* Your instructions
If a line below falls between the line with "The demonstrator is" and the line with "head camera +", or is one of those two, output it exactly; output nothing else and no pictures.

* Task data
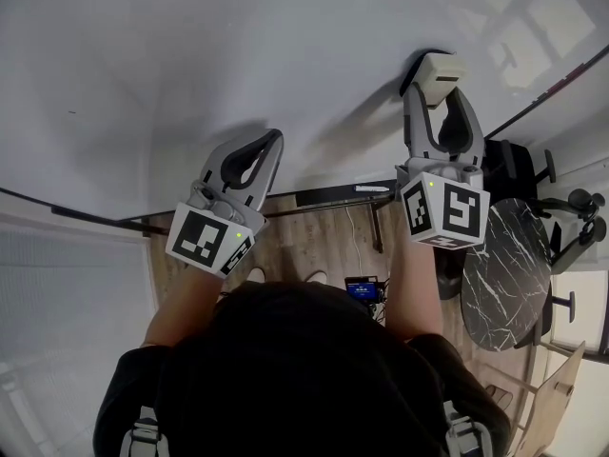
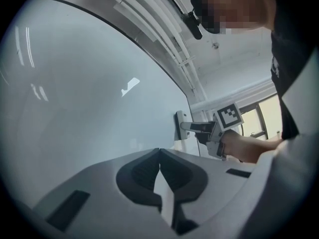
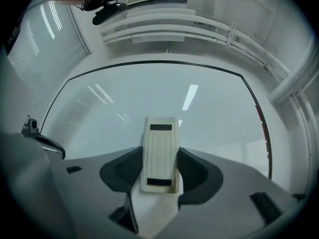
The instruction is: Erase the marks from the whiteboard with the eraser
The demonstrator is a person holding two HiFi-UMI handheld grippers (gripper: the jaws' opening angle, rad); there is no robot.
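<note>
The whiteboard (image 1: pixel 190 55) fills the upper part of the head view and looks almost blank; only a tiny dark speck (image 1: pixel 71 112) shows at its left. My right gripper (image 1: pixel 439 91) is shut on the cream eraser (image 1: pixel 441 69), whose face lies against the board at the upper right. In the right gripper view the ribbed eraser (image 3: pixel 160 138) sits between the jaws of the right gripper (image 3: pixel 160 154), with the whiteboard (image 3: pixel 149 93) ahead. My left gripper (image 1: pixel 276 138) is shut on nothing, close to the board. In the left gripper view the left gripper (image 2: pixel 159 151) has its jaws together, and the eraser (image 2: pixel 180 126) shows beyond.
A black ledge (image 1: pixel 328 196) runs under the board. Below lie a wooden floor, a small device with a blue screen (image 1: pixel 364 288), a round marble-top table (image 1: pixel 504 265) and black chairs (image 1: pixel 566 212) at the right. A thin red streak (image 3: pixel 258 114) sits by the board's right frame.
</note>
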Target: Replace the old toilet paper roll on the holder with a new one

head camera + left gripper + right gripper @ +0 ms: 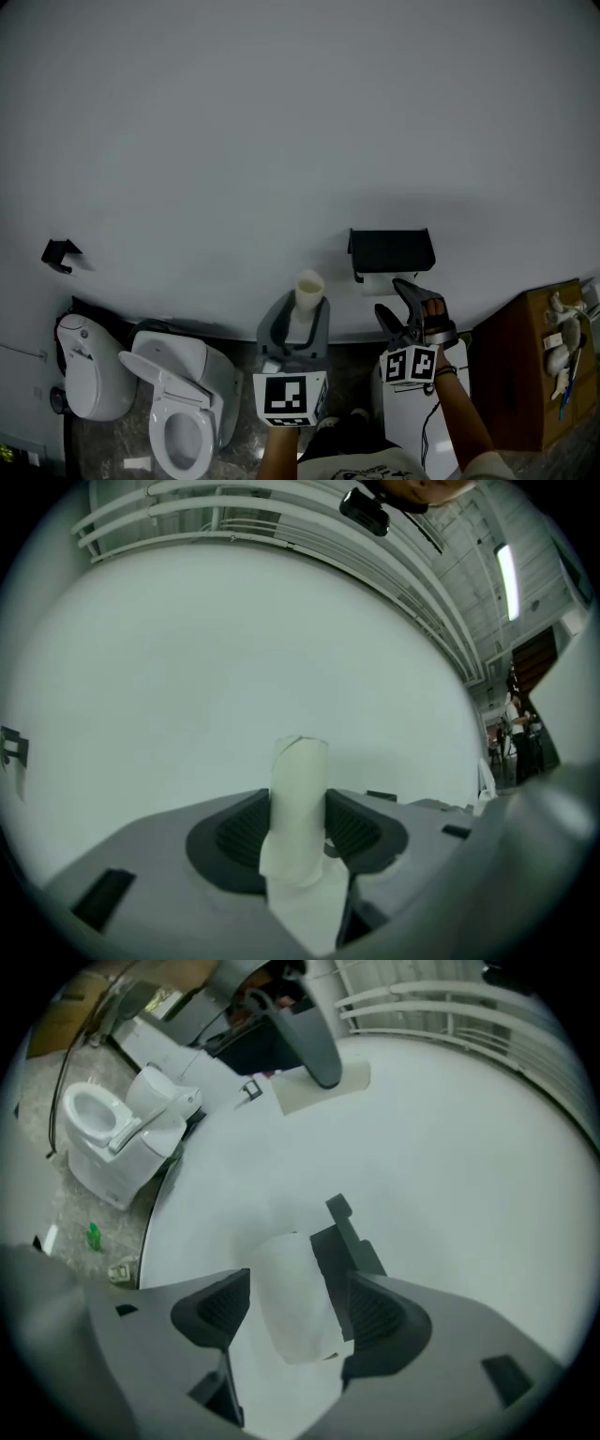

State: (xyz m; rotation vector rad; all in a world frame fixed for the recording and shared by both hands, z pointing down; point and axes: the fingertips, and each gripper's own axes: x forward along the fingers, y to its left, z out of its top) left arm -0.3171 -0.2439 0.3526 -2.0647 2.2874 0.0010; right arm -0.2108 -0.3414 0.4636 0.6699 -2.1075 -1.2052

* Problem solution
The demonstrator is a person holding two HiFi-UMI handheld grippers (gripper: the jaws' opening angle, rad); there is no robot.
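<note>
The whiteboard (image 1: pixel 190 55) fills the upper part of the head view and looks almost blank; only a tiny dark speck (image 1: pixel 71 112) shows at its left. My right gripper (image 1: pixel 439 91) is shut on the cream eraser (image 1: pixel 441 69), whose face lies against the board at the upper right. In the right gripper view the ribbed eraser (image 3: pixel 160 138) sits between the jaws of the right gripper (image 3: pixel 160 154), with the whiteboard (image 3: pixel 149 93) ahead. My left gripper (image 1: pixel 276 138) is shut on nothing, close to the board. In the left gripper view the left gripper (image 2: pixel 159 151) has its jaws together, and the eraser (image 2: pixel 180 126) shows beyond.
A black ledge (image 1: pixel 328 196) runs under the board. Below lie a wooden floor, a small device with a blue screen (image 1: pixel 364 288), a round marble-top table (image 1: pixel 504 265) and black chairs (image 1: pixel 566 212) at the right. A thin red streak (image 3: pixel 258 114) sits by the board's right frame.
</note>
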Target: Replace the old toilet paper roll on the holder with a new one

head camera + left gripper + right gripper @ +0 ms: 

No more output will be produced for this exercise.